The FC GSM dev board I have in mind will take battery-emulating power
input via the same type of connector as you can see in the D-Sample
kit photos, and it will have the same type of SMA coax connector for
connecting the antenna or the RF test & calibration station.  It will
have a SIM socket and power-on and reset buttons just like you can see
on the D-Sample board, but I won't bother with replicating RS-232: the
UARTs will be brought out as native 2.8V (3.3V-compatible) interfaces
on a simple header.  The intent is to connect them to a "bare" 3.3V
(no RS-232 levels) USB-serial dongle with a simple ribbon cable.  And
of course there will be a header for connecting OpenOCD JTAG just like
on TI's boards.

My progress toward this board design is that I am working on a PADS
library with the footprints ("PCB part decals" in PADS terminology)

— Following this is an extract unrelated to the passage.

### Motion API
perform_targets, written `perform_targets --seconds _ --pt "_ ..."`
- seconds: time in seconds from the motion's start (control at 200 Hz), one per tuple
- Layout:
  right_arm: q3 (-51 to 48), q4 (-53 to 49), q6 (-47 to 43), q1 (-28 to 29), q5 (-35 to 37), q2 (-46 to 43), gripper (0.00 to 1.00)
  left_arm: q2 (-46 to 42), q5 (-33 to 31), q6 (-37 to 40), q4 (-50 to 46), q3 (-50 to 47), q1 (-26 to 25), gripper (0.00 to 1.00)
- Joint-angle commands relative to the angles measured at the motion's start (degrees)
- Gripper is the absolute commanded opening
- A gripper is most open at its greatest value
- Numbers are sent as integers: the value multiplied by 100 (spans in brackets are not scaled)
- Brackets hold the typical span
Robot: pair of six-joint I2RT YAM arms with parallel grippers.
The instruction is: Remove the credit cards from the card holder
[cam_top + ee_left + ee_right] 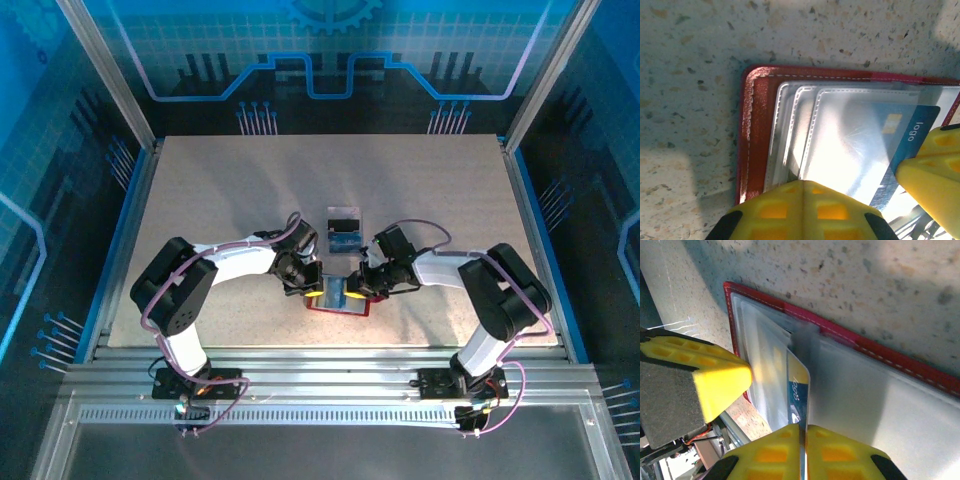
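Jaws, left gripper (802, 200): together, tip on card holder (757, 125), which lies open flat on table (690, 75).
Blue card (912, 135): partly out of clear pocket (840, 140); likely thin, stiff, slick, so pinch free edge.
Jaws, right gripper (803, 435): clamped on that card's edge.

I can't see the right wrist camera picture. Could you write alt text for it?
The yellow-tipped right hand pinches a blue card at the clear pockets of an open red card holder, lying on a speckled table.
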Motion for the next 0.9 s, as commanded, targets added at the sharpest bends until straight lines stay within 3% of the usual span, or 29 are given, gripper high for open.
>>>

and "part types" (a PADS-ism) for the new components which need to be
added to the modem section of GTA02 in order to turn it into our desired
FCDEV3B.  I am making what PADS calls an ECO file - it is an ASCII
text file in a PADS-defined language that acts as a sort of script for
changing the netlist of a board: when one loads this ECO script into
PADS with Openmoko's GTA02 layout loaded without any manual edits, it
will delete all parts which we don't want (Om's application processor
subsystem), keep all parts which we wish to keep (the GSM modem
section) with all their routing intact, add the new parts we need to
add (unplaced and unrouted initially), and set up the new netlist
connections we need (again, unrouted initially, i.e., rat's nest in
PCB layout jargon).

Once I have this ECO file, I will then need to hand this FCDEV3B job
off to a PADS-using (PADS-experienced) PCB layout professional to
finish the layout as in placing and routing the new components,
changing the board outline and removing other remnants of GTA02 PCB
layout which the ECO mechanism does not handle automatically.  But
before I can have the ECO file ready for hand-off, I need to draw the
footprints for the new parts myself, as least in an initial rough
draft version: when PADS processes an "add part" directive in an ECO
file, it requires the new part type to be present in the library.  If
the new part type is not found, the "add part" ECO directive is
rejected, and so are all subsequent netlist connections to that new
part.  Therefore, I have to produce a PADS library with part types and
part decals (PADS terms) for all newly added components (connectors
etc) in order for my ECO netlist to be accepted.  This part library
creation is what I'm working on now.